The Colditz Story Review

Colditz Story, The
Colditz castle was used by the Nazis to hold the "bad boys", (those who regularly tried to escape from other camps). At all times the guards outnumbered the prisoners and, because some political prisoners were also held there they were *very* strictly monitored. But if you put all those people in one place and they're all trying to escape, well....

by Ian Nathan |
Published on
Release Date:

25 Jan 1955

Running Time:

94 minutes

Certificate:

PG

Original Title:

Colditz Story, The

In stark contrast to the jovial exuberance of John Sturges' The Great Escape, director Guy Hamilton goes for realism over Hollywoodism in this portrayal of life and escape in the Saxony ROW castle. As such it is a less entertaining but a more worthy depiction of fleeing the Hun.

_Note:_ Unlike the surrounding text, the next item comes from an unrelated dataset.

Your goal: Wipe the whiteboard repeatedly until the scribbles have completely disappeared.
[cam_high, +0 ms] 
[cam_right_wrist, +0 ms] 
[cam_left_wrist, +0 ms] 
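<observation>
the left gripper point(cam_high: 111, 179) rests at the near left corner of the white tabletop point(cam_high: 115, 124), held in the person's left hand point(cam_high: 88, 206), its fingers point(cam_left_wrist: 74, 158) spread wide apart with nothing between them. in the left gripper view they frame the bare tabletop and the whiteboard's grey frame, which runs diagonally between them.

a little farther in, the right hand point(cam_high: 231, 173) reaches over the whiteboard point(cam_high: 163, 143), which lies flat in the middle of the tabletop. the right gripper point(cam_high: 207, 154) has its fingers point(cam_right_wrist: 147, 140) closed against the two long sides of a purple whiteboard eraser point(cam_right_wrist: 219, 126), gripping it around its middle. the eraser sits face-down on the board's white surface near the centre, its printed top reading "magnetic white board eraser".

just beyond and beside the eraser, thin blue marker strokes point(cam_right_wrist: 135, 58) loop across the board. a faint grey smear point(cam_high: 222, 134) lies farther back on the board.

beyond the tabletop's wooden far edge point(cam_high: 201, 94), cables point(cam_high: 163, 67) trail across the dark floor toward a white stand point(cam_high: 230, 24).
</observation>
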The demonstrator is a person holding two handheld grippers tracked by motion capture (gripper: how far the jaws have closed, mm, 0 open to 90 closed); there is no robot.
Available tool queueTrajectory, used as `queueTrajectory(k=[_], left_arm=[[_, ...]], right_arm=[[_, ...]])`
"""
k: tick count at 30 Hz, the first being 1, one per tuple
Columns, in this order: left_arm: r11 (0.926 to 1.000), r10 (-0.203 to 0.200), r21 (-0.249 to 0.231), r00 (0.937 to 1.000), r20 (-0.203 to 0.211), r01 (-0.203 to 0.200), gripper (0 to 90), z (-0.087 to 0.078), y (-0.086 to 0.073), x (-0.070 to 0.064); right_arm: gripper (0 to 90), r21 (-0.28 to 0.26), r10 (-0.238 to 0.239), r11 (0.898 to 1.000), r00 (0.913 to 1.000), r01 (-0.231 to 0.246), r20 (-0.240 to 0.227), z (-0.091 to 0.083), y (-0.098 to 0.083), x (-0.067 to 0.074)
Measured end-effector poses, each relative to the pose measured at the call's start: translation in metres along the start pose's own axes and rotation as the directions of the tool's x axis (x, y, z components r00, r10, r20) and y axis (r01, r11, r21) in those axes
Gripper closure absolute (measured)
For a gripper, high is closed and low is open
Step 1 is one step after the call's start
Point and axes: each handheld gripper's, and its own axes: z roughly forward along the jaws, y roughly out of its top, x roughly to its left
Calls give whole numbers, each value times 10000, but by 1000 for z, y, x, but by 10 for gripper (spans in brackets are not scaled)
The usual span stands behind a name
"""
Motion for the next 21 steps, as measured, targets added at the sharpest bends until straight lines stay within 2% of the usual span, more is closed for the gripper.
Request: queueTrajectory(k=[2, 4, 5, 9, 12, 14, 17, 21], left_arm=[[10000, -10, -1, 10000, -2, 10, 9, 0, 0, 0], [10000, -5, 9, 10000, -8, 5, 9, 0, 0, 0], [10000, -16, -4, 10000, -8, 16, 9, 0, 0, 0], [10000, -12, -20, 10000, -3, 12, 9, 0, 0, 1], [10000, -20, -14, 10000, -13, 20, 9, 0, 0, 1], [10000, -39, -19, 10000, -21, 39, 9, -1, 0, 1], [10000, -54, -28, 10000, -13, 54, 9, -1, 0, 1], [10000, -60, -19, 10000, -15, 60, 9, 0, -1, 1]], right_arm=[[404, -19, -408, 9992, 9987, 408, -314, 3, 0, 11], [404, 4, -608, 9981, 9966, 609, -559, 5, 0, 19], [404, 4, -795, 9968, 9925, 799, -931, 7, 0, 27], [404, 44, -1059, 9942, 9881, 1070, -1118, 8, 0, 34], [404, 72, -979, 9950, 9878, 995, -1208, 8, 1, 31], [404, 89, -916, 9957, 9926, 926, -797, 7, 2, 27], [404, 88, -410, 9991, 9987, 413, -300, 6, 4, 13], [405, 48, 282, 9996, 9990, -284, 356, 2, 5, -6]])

John Mills is Pat Reid (the real character upon whose memoirs it is based) recent internee at the supposedly escape-proof castle where all the veteran jailbreak specialists finally land up. Whereupon the resultant multinational mix of freedom-seeking talents all band together to concoct plans to defy the walls of Colditz.

A little mundane (it dwells too much on the day-to-day) and never quite living up to the cinematic potential, this is still a meat-and-potatoes war movie, solid in performance, direction and stiff-upper quotient. And it did spawn a TV series and the best board game ever.

A great effort, but for the slow pacing between action scenes.